# WHAT THE TASK ASKS
Exact duplicates of the lines from the top of the data through the line containing "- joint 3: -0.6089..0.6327" are needed, with every picture left out.

· · · ·

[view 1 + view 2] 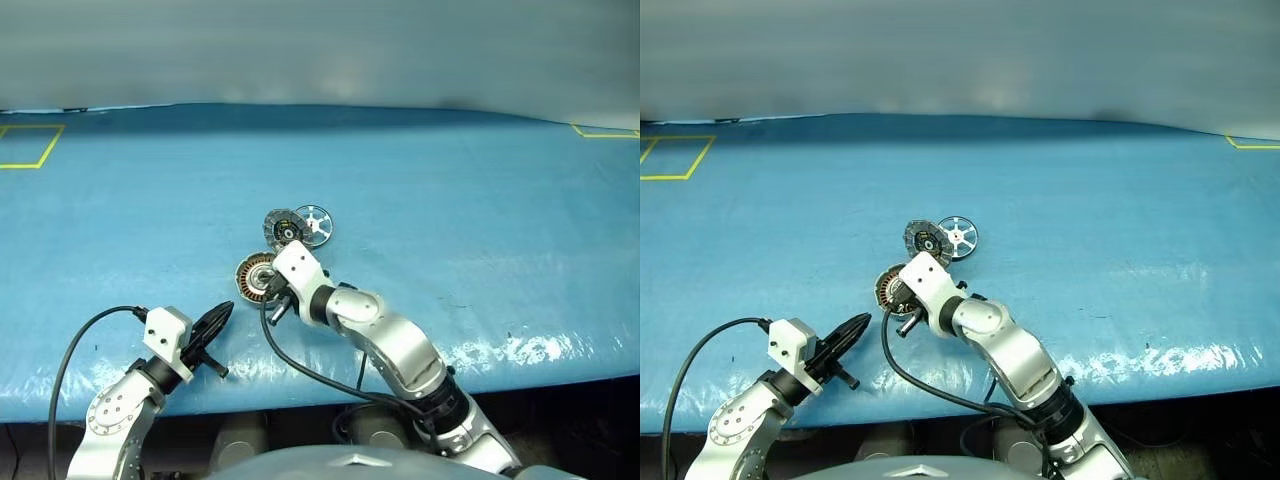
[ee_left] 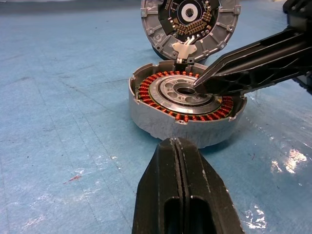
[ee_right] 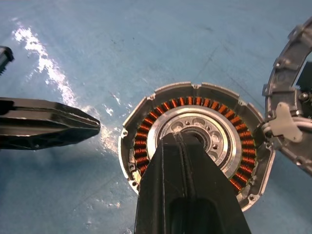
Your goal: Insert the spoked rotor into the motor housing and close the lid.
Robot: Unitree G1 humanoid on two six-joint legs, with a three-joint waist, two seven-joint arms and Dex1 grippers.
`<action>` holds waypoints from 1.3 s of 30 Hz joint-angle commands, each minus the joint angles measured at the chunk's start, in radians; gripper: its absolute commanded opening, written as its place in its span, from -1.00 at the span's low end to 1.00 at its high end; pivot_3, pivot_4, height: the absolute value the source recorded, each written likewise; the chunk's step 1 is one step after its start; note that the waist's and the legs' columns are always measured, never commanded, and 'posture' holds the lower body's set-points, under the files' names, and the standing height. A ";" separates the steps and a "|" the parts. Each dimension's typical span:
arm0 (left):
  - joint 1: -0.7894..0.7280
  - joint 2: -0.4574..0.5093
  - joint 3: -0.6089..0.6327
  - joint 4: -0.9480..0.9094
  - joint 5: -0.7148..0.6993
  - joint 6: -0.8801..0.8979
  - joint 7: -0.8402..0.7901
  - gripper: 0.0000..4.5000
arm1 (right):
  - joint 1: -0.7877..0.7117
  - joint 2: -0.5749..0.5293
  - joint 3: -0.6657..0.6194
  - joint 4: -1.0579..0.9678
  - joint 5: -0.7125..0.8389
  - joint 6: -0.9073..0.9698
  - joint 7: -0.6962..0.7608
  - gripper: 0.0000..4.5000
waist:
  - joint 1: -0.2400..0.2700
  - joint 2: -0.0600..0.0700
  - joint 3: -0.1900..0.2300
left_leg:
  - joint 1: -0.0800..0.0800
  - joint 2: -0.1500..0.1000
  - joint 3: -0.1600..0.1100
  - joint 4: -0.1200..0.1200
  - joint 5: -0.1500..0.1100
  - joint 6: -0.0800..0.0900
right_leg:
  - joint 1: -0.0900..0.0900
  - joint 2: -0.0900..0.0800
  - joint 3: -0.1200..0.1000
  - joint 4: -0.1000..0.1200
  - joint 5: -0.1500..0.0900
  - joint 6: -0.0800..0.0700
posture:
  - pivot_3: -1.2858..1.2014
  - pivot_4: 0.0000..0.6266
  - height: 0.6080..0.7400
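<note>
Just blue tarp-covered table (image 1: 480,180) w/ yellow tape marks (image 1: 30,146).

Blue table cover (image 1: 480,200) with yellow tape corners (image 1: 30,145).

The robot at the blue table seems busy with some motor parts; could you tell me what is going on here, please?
The round grey metal motor housing with its copper winding ring sits open on the blue table, its hinged grey lid swung back, dark face showing. The small silver spoked rotor lies beside the lid, not yet inserted. The right gripper, shut and empty, has its tip over the housing's silver centre. The left gripper, also shut, waits just short of the housing.
</note>
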 commanded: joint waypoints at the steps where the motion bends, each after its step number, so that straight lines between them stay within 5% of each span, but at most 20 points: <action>1: -0.007 0.001 0.005 -0.031 -0.003 -0.017 0.000 -1.00 | 0.016 -0.063 -0.079 -0.150 0.056 0.041 0.039 -0.99 | 0.001 0.000 0.000 | 0.000 0.000 0.000 0.000 0.000 0.000 | 0.000 0.000 0.000 0.000 0.000 0.000 | 0.03 -0.52 1.00; 9: -0.030 -0.002 -0.001 -0.003 -0.003 -0.017 -0.007 -1.00 | -0.022 -0.347 -0.166 -0.228 0.046 0.269 0.047 -0.99 | 0.002 0.000 0.000 | 0.000 -0.001 0.000 0.001 0.000 0.000 | 0.000 0.000 0.000 0.000 -0.001 -0.001 | 0.03 -0.52 1.00; 15: -0.042 -0.004 -0.007 0.007 -0.002 -0.020 -0.009 -1.00 | -0.085 -0.335 -0.220 -0.061 0.003 0.203 -0.019 -0.92 | 0.000 0.000 0.000 | 0.001 0.000 0.000 0.001 0.000 0.000 | 0.001 0.000 0.000 0.000 0.000 -0.001 | 0.03 -0.52 1.00; 22: -0.032 -0.012 -0.014 0.023 0.018 -0.042 0.000 -1.00 | -0.126 -0.311 -0.175 0.102 -0.070 0.049 -0.056 0.00 | 0.003 0.000 0.000 | -0.001 -0.001 0.000 0.001 0.000 0.000 | 0.001 0.000 0.001 -0.001 0.002 -0.001 | 0.03 -0.52 1.00; 39: -0.040 -0.039 -0.039 0.188 0.078 -0.211 -0.014 -1.00 | -0.207 -0.225 -0.126 0.295 -0.127 -0.197 0.014 0.00 | 0.001 0.001 0.000 | 0.000 -0.001 0.001 0.001 0.000 0.000 | 0.001 0.000 0.000 -0.001 0.005 -0.003 | 0.03 -0.52 1.00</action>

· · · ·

# OUTPUT FOR THIS EXERCISE
[view 1 + view 2] 
[ee_left] 
[ee_right] 
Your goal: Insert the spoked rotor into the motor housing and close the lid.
Robot: Unitree G1 humanoid on two six-joint legs, with a three-joint waist, two seven-joint arms and Dex1 grippers.
`<action>` holds waypoints from 1.3 s of 30 Hz joint-angle commands, each minus the joint angles measured at the chunk's start, in radians; gripper: its absolute commanded opening, written as its place in its span, from -1.00 at the span's low end to 1.00 at its high end; pivot_3, pivot_4, height: the absolute value the source recorded, each written likewise; the chunk's step 1 is one step after its start; note that the waist's and the legs' columns are always measured, never commanded, and 'posture' holds the lower body's set-points, under the files' names, and the standing height. A ";" separates the steps and a "|" the parts. Each dimension's typical span:
arm0 (left):
  - joint 1: -0.7894..0.7280
  - joint 2: -0.4574..0.5093
  - joint 3: -0.6089..0.6327

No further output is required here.